IPhone 17 Hits Record 20% Market Share as Rivals Raise Prices

What You Need to Know
- Apple held iPhone prices flat while competitors raised them during memory chip shortage.
- Apple captured 20% global smartphone market share in Q2 2026, its highest recorded.
- Global smartphone shipments fell 11% year-over-year due to severe DRAM and NAND chip shortage.
- Apple grew shipments 3% by prioritizing newest iPhone 17 models over older devices.
Apple held its iPhone prices flat while competitors raised theirs during a memory chip shortage, and that single decision may have handed it a record share of the global smartphone market. According to Counterpoint Research, Apple captured 20% of worldwide smartphone shipments in the second quarter of 2026, the highest share the company has recorded. It did this while the broader market contracted sharply, with global shipments falling 11% year over year to their lowest second-quarter level since 2013.
The cause of that contraction is a severe shortage of DRAM and NAND memory chips, which has pushed up production costs across the industry. Most major brands responded by raising retail prices or delaying new launches. Apple, as the only major manufacturer to hold prices steady during the quarter, found itself in the unusual position of looking like the affordable option by comparison.
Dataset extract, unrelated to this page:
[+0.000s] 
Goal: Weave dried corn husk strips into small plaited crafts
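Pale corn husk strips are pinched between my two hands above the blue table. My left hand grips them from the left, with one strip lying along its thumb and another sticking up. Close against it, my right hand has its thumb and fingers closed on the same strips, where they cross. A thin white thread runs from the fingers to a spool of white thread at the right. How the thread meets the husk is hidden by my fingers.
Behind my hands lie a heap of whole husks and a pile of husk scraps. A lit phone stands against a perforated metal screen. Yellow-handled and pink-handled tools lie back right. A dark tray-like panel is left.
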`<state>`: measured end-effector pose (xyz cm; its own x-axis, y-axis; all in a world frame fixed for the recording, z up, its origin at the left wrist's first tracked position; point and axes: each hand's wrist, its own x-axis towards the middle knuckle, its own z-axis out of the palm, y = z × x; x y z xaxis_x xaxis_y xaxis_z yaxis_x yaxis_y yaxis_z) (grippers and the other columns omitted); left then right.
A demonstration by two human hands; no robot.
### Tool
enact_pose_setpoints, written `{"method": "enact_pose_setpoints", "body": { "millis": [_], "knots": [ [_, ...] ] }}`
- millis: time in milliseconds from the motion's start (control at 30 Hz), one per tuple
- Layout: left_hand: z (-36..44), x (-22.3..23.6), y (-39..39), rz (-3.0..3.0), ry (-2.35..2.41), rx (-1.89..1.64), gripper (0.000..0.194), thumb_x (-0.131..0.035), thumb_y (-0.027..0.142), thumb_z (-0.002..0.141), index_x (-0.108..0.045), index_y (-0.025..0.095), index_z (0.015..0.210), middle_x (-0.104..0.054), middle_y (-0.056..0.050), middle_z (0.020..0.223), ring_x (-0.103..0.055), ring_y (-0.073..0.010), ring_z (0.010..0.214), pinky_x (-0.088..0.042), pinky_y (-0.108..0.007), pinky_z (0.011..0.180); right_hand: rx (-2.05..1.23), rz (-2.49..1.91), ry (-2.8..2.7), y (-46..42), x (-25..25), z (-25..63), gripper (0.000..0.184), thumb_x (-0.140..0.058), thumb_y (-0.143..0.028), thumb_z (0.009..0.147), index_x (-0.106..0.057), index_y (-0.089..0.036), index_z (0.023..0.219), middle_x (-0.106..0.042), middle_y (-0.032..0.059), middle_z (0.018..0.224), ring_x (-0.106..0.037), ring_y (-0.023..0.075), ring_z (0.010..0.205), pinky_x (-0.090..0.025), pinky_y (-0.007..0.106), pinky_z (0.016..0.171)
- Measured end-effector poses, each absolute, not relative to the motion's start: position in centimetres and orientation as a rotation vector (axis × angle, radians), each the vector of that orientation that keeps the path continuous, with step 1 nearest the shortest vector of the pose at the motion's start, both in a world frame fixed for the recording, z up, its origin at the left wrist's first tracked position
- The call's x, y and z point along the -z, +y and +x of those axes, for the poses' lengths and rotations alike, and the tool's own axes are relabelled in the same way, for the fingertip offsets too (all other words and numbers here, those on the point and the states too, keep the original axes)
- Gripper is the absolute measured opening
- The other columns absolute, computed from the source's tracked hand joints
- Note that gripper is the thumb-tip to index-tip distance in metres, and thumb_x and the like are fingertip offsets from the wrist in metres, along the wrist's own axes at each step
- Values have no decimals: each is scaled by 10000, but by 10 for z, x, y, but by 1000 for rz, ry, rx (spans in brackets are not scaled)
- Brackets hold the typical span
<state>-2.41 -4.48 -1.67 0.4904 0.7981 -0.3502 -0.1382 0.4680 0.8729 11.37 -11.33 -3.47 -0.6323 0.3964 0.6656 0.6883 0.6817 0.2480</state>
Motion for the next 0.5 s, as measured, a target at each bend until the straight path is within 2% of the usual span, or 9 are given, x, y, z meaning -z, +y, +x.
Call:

How Pricing Discipline Turned a Supply Crisis Into a Market Share Win
Apple’s 3% shipment growth in a quarter where the overall market dropped 11% is a straightforward illustration of what happens when competitors hand you relative value without you doing anything. The current iPhone 17 lineup was the primary driver, holding the top spot as the most-shipped phone model globally. Apple also made a deliberate supply chain call: with limited memory components available, it prioritized production of its newest models rather than spreading parts across older devices, which saw softer demand as a result.
The strategy reflects something Apple has maintained for years. The company does not compete in the low-end smartphone segment, which means it was never exposed to the worst of the shortage’s pricing pressure. Budget and mid-range phones are the hardest hit, according to Counterpoint, because the economics of building them at their previous price points have simply broken down. Apple’s absence from that segment, often framed as a limitation, became an insulation.
China was a partial exception. Apple saw a slight sales decline there despite early shopping festival promotions, a market where local competitors and price sensitivity make the brand’s premium positioning harder to sustain. The China sales softness sits alongside the global record quarter as a reminder that the pricing stability strategy works better in some markets than others.
Samsung Reclaimed First Place, Which Puts Apple’s Number in Context
Despite its record share, Apple did not finish first. Samsung took back the top global position with 24% market share and posted the strongest year-over-year growth among the top five manufacturers. It managed that by finding the right balance of pricing and regional availability across a broader product lineup that spans multiple price tiers.
That Samsung could grow faster while also selling across more segments suggests the memory shortage, while severe, has not created a single winning formula. Apple’s approach worked for Apple. Samsung’s different approach also worked for Samsung. What did not work was sitting in the middle of the market without either the pricing power of the premium tier or the volume advantages of the true budget segment.
What Buyers Should Expect Through the Rest of 2026
Counterpoint frames the memory chip shortage not just as a supply problem but as a demand crisis, because higher prices are actively suppressing consumer purchases. Fewer launches and longer product cycles are the likely result for most of the industry. Shoppers should expect the range of available new phones to narrow, particularly in the mid-range, and upgrade cycles to stretch.
For iPhone users specifically, the current lineup appears well-stocked and priced where Apple set it. There is no indication from the source data that Apple plans to adjust pricing in response to the shortage, which is exactly the posture that drove this quarter’s results. Holding onto a current device remains financially rational, but if you were already planning an upgrade, the iPhone 17 line is not facing the same availability pressures that are affecting other consumer electronics categories where component costs have already pushed prices higher.